Data shown: Begin

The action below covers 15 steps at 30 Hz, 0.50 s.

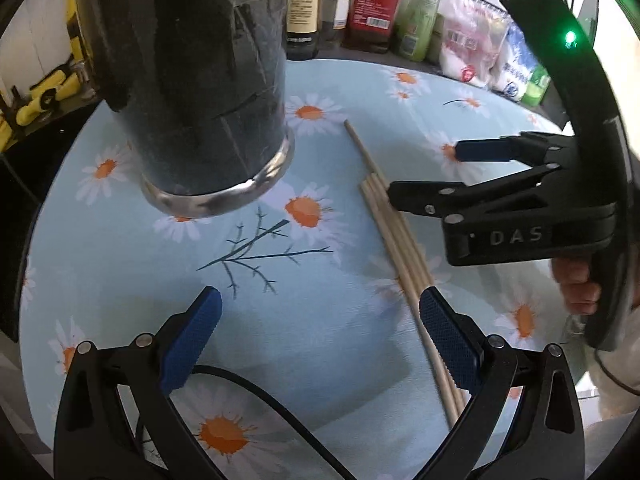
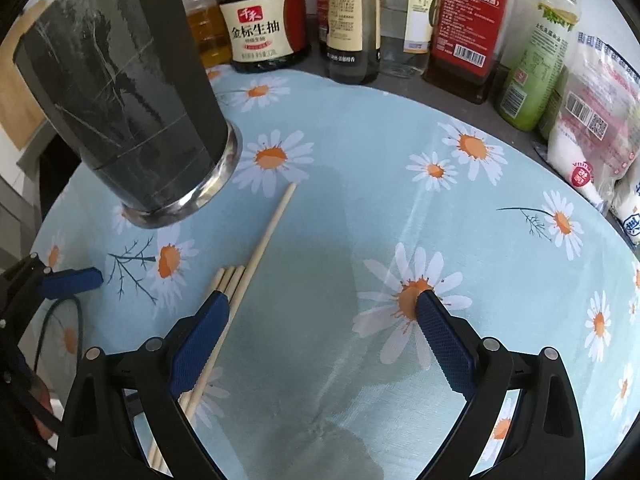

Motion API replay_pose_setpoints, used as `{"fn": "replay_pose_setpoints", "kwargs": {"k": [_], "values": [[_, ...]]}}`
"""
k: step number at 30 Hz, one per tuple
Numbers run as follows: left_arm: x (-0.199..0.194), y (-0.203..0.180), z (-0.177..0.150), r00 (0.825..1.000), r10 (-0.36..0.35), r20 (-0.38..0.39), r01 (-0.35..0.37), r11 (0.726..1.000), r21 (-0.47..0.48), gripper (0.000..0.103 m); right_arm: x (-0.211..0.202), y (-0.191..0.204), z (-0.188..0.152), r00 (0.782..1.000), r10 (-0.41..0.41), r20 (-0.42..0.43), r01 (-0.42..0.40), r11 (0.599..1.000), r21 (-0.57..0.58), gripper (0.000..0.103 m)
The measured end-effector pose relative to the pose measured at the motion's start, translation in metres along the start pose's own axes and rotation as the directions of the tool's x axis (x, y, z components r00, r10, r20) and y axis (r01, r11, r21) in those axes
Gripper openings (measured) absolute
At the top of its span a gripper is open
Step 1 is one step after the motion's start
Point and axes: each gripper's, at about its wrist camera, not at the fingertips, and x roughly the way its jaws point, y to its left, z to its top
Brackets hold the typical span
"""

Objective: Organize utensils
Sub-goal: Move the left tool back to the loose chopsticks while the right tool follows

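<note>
L gripper (image 1: 320, 312) sat at the bottom of its frame, jaws spread wide, nothing between them; R gripper (image 2: 322, 316) likewise at the bottom of its own view, wide apart and empty. The sticks (image 1: 394, 236) (prob. chopsticks, pale wood) lay flat on the cloth (image 1: 320, 340), running from lower right toward centre in the L view, passing just beside the L gripper's right finger. In the R view they ran up from bottom left under the left finger; one poked well past the others toward the cup (image 2: 132, 112).

Judgement: sticks looked light, stiff, smooth, so apt to roll or fan apart. Best pinched across the bundle near mid-length, where they lay side by side, not at the lone tip.

Cup stood upper left in both views, dark-wrapped w/ a shiny metal foot, near the long stick's tip but not touching. Prob. the holder.

Cloth was light blue w/ daisies, soft, a bit creased. Behind it, along the top edge, stood bottles (image 2: 266, 20) and bags (image 2: 592, 120) of seasoning.
</note>
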Motion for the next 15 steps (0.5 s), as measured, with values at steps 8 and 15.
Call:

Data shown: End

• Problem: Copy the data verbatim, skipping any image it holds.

• Finished exercise:
The action below covers 15 steps at 30 Hz, 0.50 s.


Motion API replay_pose_setpoints, used as `{"fn": "replay_pose_setpoints", "kwargs": {"k": [_], "values": [[_, ...]]}}`
"""
k: step number at 30 Hz, one per tuple
Numbers run as follows: left_arm: x (-0.199..0.194), y (-0.203..0.180), z (-0.177..0.150), r00 (0.825..1.000), r10 (-0.36..0.35), r20 (-0.38..0.39), r01 (-0.35..0.37), r11 (0.726..1.000), r21 (-0.47..0.48), gripper (0.000..0.103 m); right_arm: x (-0.211..0.202), y (-0.191..0.204), z (-0.188..0.152), r00 (0.782..1.000), r10 (-0.41..0.41), r20 (-0.42..0.43), r01 (-0.42..0.40), r11 (0.599..1.000), r21 (-0.57..0.58), gripper (0.000..0.103 m)
The measured end-effector pose relative to the pose measured at the motion's start, translation in metres along the start pose's own axes and rotation as the directions of the tool's x axis (x, y, z components r00, r10, r20) and y axis (r01, r11, r21) in those axes
Gripper openings (measured) absolute
At the top of its span a gripper is open
Step 1 is one step after the motion's start
Point and axes: each gripper's, at about its wrist camera, not at the fingertips, and x roughly the way its jaws point, y to its left, z to its top
Brackets hold the typical span
"""

Objective: Organize utensils
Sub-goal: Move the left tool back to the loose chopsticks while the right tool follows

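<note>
L gripper (image 1: 320, 312) sat at the bottom of its frame, jaws spread wide, nothing between them; R gripper (image 2: 322, 316) likewise at the bottom of its own view, wide apart and empty. The sticks (image 1: 394, 236) (prob. chopsticks, pale wood) lay flat on the cloth (image 1: 320, 340), running from lower right toward centre in the L view, passing just beside the L gripper's right finger. In the R view they ran up from bottom left under the left finger; one poked well past the others toward the cup (image 2: 132, 112).

Judgement: sticks looked light, stiff, smooth, so apt to roll or fan apart. Best pinched across the bundle near mid-length, where they lay side by side, not at the lone tip.

Cup stood upper left in both views, dark-wrapped w/ a shiny metal foot, near the long stick's tip but not touching. Prob. the holder.

Cloth was light blue w/ daisies, soft, a bit creased. Behind it, along the top edge, stood bottles (image 2: 266, 20) and bags (image 2: 592, 120) of seasoning.
</note>
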Motion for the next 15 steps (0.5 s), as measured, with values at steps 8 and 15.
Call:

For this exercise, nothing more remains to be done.